Mr. Grieve: My hon. Friend is absolutely right. One anxiety expressed in some circles, and particularly in legal circles, is that as soon as the extension of the period by administrative action by the superintendent is raised routinely to 36 hours, one of the first possible consequences is that the Government start encouraging the idea that they might approve an extension of the court's discretionary powers.

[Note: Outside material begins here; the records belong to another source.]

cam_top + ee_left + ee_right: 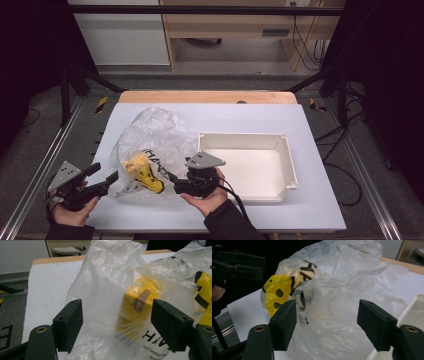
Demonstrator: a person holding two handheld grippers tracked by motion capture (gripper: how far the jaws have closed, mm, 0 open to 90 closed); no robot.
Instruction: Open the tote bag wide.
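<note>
A crumpled clear plastic bag (155, 135) with a yellow and black print (150, 182) lies on the white table, left of centre. Inside it sits a yellow box-like item (136, 162). My left gripper (107, 181) points at the bag's left edge, and its jaws stand wide open with the bag (110, 277) and the blurred yellow item (137, 302) between them. My right gripper (170, 177) reaches in from the bag's lower right. It is open too, with loose bag film (342, 290) bulging between its jaws and the yellow print (277, 290) beyond its left jaw.
A white rectangular tray (245, 136) stands just right of the bag, and its corner (414, 305) shows beside my right jaw. The table's wooden back edge (205, 96) lies beyond. Metal rails and grey floor flank the table.
</note>
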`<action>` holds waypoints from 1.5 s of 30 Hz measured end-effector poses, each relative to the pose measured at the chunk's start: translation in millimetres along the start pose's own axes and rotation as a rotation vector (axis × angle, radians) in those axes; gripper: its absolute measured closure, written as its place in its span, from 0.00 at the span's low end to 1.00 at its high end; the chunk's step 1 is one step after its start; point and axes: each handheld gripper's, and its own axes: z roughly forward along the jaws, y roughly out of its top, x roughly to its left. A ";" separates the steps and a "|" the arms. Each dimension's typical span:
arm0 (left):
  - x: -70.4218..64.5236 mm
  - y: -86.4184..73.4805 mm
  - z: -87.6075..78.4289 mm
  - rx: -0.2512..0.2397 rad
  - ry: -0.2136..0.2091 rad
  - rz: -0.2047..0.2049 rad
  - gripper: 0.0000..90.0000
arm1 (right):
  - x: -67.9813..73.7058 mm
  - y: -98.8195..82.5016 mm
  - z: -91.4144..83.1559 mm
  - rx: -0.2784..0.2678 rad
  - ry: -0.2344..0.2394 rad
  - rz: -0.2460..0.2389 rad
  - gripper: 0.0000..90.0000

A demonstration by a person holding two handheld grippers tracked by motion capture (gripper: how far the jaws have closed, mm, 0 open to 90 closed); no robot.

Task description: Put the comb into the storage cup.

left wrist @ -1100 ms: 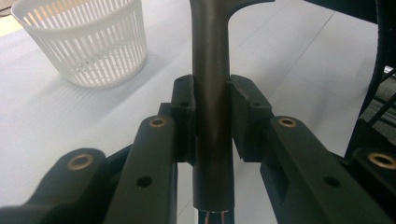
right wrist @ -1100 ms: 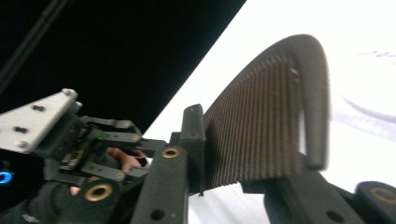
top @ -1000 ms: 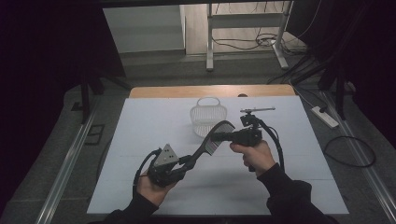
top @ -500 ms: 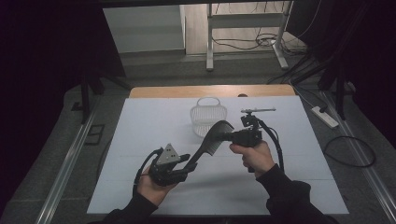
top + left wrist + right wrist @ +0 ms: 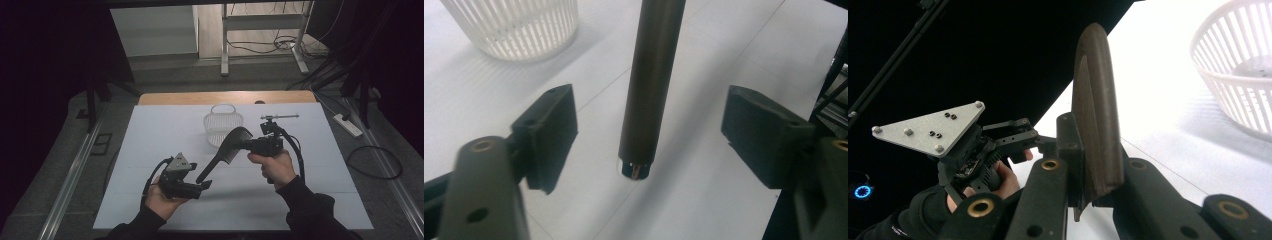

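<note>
Looking down from the high view, the right gripper (image 5: 250,145) clamps the toothed head of a dark comb (image 5: 225,152) above the middle of the white table (image 5: 150,130). The comb's handle slopes down toward the left gripper (image 5: 202,186), held low near the table's near edge. A white basket (image 5: 223,126) stands just behind the comb, toward the far wooden edge. Bare white surface lies open on both sides, out to the left and right edges.

In the left gripper view, the jaws have just been opening and stand wide apart; the comb's handle (image 5: 651,85) hangs between them, touching neither pad, its tip above the table. The basket (image 5: 514,25) sits at upper left.

In the right gripper view, the jaws are pressed shut on the comb's head (image 5: 1095,110), which stands upright between them. The left gripper (image 5: 1013,137) shows beyond it at the table's edge, with the basket (image 5: 1238,70) at right.
</note>
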 end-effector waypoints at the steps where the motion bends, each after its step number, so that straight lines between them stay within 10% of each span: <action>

Obviously, criminal cases need to be investigated fully. However, two things need to be borne in mind. The first is an issue of straight civil liberties: it is undesirable that people should be detained for excessive periods of time without charge. A look at the provisions in comparable countries in the civilised world leaves us with the impression that Britain is moving very substantially towards putting itself on the upper level of countries that allow for long periods of detention. That bothers me.

Mr. David Cameron (Witney): Before my hon. Friend finishes, will he deal with the Government's response to the Home Affairs Committee? They said, as an excuse for bringing in this proposal, that in many cases those detained needed medical treatment or a translator, or that there needed to be a pause while waiting for a solicitor to arrive. Does my hon. Friend agree that it should be incumbent on the police to get their ducks in a row, as it were? Would that not be preferable to changing fundamentally the civil rights of the person who has been arrested and detained?